Animation mistakes and/or technical glitches
- Just before the Mystery Machine cornered the gang in the ally, the top and bottom colors changed over for a second.
- When Randy told the gang he'd find a good mechanic if his van acted funny, his shirt and sweater vest were yellow and light blue instead of white and green.
- Just after Shaggy is caught, the doors are fully blue, but when the Mystery Machine drives off, the bottom of the doors are green.
- After the gang are chased by the Mystery Machine, it drives off with Shaggy, but Shaggy is nowhere to be seen inside it when, in the next shot, it comes towards the viewer.
- As Shaggy and Scooby were being chased on the stage the spare tire that had fallen off when The Mystery Machine crashed into an alleyway wall returns for a few seconds.
- When the Mystery Machine arrives at Daphne's seance, its roof is green instead of blue.
- At the end of the episode when Scooby is in the Mystery Machine, his mouth is entirely pink.

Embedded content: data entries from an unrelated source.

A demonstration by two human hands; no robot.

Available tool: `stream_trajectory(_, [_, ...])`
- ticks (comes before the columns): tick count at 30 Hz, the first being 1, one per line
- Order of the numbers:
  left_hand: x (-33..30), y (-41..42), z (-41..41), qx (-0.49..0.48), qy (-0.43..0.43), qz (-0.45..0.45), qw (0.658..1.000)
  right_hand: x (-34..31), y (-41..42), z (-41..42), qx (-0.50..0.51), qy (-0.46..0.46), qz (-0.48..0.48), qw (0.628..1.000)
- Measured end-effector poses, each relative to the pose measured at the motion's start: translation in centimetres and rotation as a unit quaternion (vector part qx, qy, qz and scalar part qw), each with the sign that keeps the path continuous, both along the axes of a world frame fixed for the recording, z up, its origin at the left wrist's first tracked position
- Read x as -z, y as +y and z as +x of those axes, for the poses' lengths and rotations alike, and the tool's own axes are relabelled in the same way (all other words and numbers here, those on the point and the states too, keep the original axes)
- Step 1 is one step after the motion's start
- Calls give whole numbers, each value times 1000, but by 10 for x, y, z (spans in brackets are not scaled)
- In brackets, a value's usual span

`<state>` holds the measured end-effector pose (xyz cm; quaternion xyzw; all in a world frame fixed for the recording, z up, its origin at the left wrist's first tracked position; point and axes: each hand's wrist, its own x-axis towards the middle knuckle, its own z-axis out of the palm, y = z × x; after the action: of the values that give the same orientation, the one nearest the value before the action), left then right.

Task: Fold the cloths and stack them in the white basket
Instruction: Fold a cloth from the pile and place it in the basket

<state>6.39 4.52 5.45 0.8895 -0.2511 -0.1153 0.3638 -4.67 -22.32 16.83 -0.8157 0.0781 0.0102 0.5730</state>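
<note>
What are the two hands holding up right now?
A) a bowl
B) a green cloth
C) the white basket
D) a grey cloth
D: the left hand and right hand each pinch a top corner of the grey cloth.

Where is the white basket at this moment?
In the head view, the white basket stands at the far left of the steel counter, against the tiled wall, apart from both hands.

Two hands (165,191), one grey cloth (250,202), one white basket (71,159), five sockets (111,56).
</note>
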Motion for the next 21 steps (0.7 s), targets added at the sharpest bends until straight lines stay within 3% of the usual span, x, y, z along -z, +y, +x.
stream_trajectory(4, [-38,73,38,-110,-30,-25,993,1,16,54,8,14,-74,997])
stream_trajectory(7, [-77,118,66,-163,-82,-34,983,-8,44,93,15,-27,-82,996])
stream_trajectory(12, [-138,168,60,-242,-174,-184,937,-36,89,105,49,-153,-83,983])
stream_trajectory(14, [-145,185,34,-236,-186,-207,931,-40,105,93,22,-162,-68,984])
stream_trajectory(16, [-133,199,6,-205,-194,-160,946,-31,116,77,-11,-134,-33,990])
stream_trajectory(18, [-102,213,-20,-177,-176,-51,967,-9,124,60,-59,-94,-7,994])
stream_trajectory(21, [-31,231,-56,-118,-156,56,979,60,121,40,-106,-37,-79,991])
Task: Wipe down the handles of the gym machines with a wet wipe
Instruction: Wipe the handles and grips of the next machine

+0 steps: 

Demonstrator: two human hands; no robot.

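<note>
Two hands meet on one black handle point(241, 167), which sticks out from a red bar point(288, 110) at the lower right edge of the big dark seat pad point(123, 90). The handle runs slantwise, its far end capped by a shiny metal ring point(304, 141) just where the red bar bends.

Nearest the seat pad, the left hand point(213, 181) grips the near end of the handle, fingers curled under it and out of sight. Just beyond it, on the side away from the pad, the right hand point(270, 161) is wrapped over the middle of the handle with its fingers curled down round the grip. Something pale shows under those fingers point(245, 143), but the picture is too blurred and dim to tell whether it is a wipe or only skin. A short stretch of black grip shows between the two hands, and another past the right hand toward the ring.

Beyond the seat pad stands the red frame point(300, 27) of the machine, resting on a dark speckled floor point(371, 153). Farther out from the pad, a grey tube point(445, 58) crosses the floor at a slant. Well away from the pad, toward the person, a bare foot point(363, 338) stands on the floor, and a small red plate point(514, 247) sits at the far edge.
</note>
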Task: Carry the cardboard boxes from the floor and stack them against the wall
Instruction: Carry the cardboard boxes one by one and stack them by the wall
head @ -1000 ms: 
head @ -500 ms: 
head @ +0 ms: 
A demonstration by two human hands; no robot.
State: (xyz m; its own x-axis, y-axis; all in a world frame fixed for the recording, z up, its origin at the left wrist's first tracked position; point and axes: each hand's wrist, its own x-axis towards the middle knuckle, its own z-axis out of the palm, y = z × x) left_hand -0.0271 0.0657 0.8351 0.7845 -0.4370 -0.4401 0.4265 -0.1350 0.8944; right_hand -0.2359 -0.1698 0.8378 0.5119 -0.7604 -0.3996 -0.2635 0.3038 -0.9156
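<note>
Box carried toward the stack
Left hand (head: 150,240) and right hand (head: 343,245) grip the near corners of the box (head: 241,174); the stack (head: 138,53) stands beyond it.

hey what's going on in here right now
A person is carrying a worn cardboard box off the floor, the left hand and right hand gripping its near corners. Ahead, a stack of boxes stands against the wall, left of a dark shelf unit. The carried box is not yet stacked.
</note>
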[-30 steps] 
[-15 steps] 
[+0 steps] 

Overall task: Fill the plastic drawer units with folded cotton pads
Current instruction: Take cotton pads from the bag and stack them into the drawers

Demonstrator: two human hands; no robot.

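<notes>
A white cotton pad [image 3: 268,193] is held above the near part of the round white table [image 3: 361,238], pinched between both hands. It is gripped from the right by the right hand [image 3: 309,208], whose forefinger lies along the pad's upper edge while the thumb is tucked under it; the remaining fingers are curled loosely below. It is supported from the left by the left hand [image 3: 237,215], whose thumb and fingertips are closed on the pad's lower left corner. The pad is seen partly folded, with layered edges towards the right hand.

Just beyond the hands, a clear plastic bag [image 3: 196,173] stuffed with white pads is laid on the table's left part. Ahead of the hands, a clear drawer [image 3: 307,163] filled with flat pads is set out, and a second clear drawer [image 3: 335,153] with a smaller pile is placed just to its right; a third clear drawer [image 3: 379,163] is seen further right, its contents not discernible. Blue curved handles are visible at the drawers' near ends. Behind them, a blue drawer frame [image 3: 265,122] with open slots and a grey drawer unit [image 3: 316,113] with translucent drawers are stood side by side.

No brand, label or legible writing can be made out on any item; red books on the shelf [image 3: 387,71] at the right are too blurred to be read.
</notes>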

Inconsistencies/continuity errors and/or goofs/oddities
- The entire episode is very localized so it must be set in Coolsville, but later in A Scooby-Doo Valentine it was made into a big deal about them coming back home for a break. It was also implied that it had been a quite a long while since they had been in Coolsville due to the reaction of the officer in charge who didn't want the "famous Scooby Gang" taking over a case, a likely reference to the many mysteries they solved in A Pup Named Scooby-Doo (and any place else that was local) before they traveled around the world.
- Of course, it's also incredibly convenient that the Dinwiddies' live in the same area.

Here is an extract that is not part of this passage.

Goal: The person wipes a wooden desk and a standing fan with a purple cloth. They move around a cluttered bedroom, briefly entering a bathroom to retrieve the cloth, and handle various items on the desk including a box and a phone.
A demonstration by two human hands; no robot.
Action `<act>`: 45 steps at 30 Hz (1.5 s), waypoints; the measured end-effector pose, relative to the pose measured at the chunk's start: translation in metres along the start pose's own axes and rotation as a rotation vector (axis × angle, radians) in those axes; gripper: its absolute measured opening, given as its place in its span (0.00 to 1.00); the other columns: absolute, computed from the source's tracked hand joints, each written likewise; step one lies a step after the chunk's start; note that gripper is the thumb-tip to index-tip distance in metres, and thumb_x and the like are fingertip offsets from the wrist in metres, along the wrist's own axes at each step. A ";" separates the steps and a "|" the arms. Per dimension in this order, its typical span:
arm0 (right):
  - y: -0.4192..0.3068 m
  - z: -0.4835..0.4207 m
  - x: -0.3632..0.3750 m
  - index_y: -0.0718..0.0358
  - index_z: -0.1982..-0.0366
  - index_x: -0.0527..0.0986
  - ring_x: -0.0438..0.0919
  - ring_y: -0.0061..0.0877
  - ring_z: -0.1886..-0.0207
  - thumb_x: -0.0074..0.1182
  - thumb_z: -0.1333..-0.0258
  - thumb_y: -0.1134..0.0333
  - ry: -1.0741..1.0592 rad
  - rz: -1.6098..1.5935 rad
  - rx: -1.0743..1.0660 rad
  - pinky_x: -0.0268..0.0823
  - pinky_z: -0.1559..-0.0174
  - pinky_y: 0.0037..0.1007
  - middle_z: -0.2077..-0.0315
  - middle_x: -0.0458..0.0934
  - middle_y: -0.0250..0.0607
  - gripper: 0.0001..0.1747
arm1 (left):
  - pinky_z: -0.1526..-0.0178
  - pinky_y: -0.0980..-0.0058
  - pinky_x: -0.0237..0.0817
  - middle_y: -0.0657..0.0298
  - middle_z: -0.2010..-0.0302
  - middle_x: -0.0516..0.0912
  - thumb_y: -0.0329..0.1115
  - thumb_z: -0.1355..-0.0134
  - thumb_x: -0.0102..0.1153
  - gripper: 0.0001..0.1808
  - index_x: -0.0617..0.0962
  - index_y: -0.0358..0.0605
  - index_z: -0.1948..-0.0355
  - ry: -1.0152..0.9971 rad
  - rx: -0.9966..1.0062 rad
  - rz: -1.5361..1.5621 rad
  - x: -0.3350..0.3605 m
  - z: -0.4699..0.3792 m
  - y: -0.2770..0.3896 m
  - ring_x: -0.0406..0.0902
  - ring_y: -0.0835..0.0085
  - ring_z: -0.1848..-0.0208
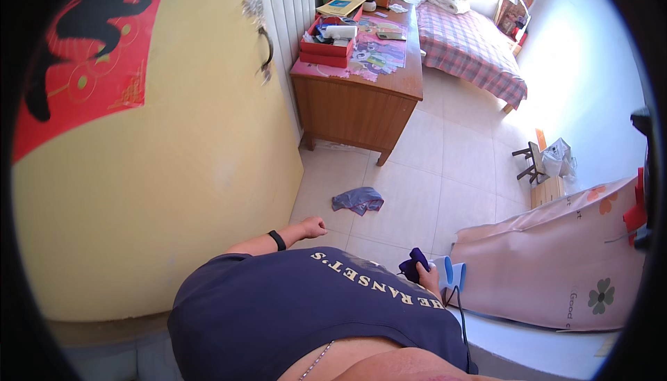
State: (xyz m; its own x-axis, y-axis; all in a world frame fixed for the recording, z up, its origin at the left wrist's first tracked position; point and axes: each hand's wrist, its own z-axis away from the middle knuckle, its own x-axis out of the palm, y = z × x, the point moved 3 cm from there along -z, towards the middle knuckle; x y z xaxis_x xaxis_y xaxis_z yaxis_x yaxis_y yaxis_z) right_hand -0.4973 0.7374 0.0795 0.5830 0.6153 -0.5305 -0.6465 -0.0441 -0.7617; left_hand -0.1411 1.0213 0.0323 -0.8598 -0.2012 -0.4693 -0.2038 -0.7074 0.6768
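Note:
My right hand (428, 277) grips a bunched dark purple cloth (415, 265) low at the right side of my body. Light blue slippers or similar blue items (451, 272) are just beyond that hand. On my left, beside the yellow door (224, 183), my left hand (314, 227) hangs with its fingers curled in and nothing visible in it. A crumpled grey-blue cloth (358, 200) with a red edge lies on the tiled floor, a little ahead of the left hand and not touched by it.
Ahead stands a wooden desk (359, 110) bearing a red box (325, 45) of small items and a phone (391, 35). Behind it is a bed (464, 37) with a plaid cover. A small stool (532, 162) and a pink printed curtain (547, 261) are at the right.

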 end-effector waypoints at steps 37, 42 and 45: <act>-0.178 -0.559 -0.226 0.69 0.59 0.73 0.75 0.21 0.65 0.60 0.47 0.61 -0.165 -0.097 -0.063 0.69 0.62 0.26 0.68 0.79 0.39 0.20 | 0.59 0.75 0.70 0.60 0.66 0.81 0.35 0.48 0.64 0.15 0.77 0.39 0.61 -0.026 0.469 0.187 -0.061 -0.495 0.534 0.78 0.73 0.63; -0.251 -0.636 -0.238 0.68 0.60 0.73 0.76 0.20 0.68 0.60 0.47 0.63 -0.269 -0.076 -0.141 0.70 0.65 0.25 0.69 0.79 0.39 0.18 | 0.59 0.73 0.71 0.58 0.63 0.80 0.36 0.50 0.66 0.21 0.74 0.40 0.56 -0.064 0.481 0.133 -0.094 -0.555 0.579 0.78 0.70 0.63; -0.296 -0.675 -0.232 0.68 0.59 0.73 0.77 0.20 0.69 0.60 0.47 0.66 -0.330 -0.117 -0.206 0.71 0.67 0.24 0.69 0.79 0.39 0.16 | 0.52 0.69 0.70 0.53 0.51 0.73 0.37 0.55 0.70 0.36 0.69 0.47 0.44 -0.054 0.473 0.046 -0.117 -0.574 0.608 0.76 0.65 0.58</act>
State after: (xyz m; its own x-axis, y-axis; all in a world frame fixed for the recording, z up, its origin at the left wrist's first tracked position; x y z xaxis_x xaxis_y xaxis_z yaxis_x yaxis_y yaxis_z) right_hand -0.1094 0.0768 0.1767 0.4360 0.8437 -0.3131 -0.4529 -0.0949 -0.8865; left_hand 0.1046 0.2257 0.1730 -0.8934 -0.1809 -0.4111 -0.3450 -0.3099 0.8860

- The way the episode opens up, Scooby and Shaggy awkwardly look like they're walking past the movie theater, instead of actually walking out of it.
- The Mystery Machine didn't need to drive right next to Shaggy for him to realize Fred wasn't driving since it was already pretty close beforehand.

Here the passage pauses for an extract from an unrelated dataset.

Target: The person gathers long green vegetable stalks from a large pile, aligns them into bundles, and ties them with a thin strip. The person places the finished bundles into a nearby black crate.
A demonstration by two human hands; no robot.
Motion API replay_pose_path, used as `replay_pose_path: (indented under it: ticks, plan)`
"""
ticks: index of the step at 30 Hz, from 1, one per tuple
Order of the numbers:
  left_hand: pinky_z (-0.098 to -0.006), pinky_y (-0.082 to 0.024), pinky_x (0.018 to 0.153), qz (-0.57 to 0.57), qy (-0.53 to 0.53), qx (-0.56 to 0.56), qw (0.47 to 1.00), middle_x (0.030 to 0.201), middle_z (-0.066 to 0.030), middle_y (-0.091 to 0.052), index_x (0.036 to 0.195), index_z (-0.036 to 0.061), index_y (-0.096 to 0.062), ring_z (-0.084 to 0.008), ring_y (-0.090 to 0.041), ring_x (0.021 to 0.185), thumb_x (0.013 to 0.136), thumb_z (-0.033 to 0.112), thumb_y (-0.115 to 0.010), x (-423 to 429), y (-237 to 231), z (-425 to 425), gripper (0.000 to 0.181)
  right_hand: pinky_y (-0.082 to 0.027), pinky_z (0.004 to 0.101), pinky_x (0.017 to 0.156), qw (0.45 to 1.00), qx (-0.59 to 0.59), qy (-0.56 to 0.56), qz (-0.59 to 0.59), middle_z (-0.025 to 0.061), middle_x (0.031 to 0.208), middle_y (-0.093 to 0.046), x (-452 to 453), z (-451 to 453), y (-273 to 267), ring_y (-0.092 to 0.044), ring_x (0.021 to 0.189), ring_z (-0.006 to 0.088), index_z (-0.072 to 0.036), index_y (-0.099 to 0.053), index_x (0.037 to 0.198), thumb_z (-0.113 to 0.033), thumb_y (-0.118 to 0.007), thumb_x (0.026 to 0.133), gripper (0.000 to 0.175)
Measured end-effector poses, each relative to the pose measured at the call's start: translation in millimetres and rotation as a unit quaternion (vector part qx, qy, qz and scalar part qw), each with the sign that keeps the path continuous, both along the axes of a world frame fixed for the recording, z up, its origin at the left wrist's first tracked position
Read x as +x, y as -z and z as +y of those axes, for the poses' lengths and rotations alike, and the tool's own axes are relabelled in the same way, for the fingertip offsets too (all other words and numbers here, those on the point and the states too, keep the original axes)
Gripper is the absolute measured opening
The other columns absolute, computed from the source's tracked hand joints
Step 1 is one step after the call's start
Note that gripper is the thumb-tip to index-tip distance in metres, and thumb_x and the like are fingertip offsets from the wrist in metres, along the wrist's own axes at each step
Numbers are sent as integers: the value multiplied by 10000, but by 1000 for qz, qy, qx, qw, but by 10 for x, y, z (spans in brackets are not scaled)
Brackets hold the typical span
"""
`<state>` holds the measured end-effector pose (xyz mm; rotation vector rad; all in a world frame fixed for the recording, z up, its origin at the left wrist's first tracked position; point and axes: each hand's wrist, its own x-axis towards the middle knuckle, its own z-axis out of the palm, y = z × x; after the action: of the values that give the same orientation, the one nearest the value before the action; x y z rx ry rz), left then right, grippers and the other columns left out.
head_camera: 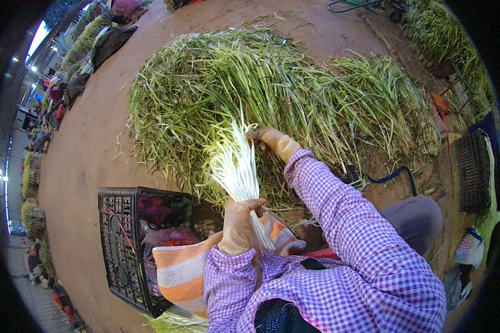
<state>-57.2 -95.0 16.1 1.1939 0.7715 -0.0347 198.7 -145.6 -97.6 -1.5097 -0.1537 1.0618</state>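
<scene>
A bunch of long white stalks with pale yellow-green tips (238, 175) stands upright in my left hand (241, 222), which is closed around its lower part. My right hand (271, 140) is at the upper right edge of the bunch, its fingertips by the stalk tips; whether it pinches any of them is hard to tell. Both hands wear tan gloves. Behind the hands a large heap of long green leafy stalks (250, 79) lies on the ground. An orange-and-white striped towel (187, 270) lies over my lap, under the bunch's lower ends.
Left of my lap stands a black plastic crate (121, 245) with bagged things inside. Another dark crate (471, 172) is at the far right, near more green stalks (446, 41). A dark blue strap (393, 174) lies by my knee. People and plant piles line the far left.
</scene>
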Motion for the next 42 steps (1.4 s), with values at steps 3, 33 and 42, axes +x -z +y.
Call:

- It's pretty presumptuous of Shaggy to think Fred would give them a lift when he was in the smoothie shop and may or may not have known where the guys were. Although, Shaggy and Scooby assumed that the rest of the gang would be in the smoothie shop.
- Velma seems to carry her laptop around just so it can eventually get to the scene of it being crushed by the Mystery Machine. Only, when it is crushed, papers fly out as if it's a briefcase exploding.
- Flash Flannigan's grave seems to have been made simply because everybody thinks that because he vanished, he must be dead; the circumstances of his death, if it actually happened, weren't revealed. A vigil would've been more appropriate, but that wouldn't have helped the rest of the episode.
- Andy and Mandy may have made things better with Randy, but his mother didn't, especially after the only quality time they spent together was when she was only using him to gain the knowledge she needed to cause mayhem and get publicity for his siblings (and also indirectly making him a possible suspect in the process).
In other languages
|Greek||Το Μυστήριο Αυτοκίνητο Τρελάθηκε||The Mystery Car Went Mad|
- What's New, Scooby-Doo?: Volume 2 - Safari, So Goodi! VHS released by Warner Home Video on March 9, 2004.
- What's New, Scooby-Doo?: Volume 2 - Safari, So Goodi! DVD released by Warner Home Video on March 9, 2004.
- What's New, Scooby-Doo?: Volume 2 - Safari, So Goodi! DVD released by Warner Home Video on June 28, 2004.
- What's New, Scooby-Doo?: Complete 1st Season DVD set released released by Warner Home Video on February 20, 2007.
- Scooby-Doo! Mystery in Motion DVD released on June 11, 2012.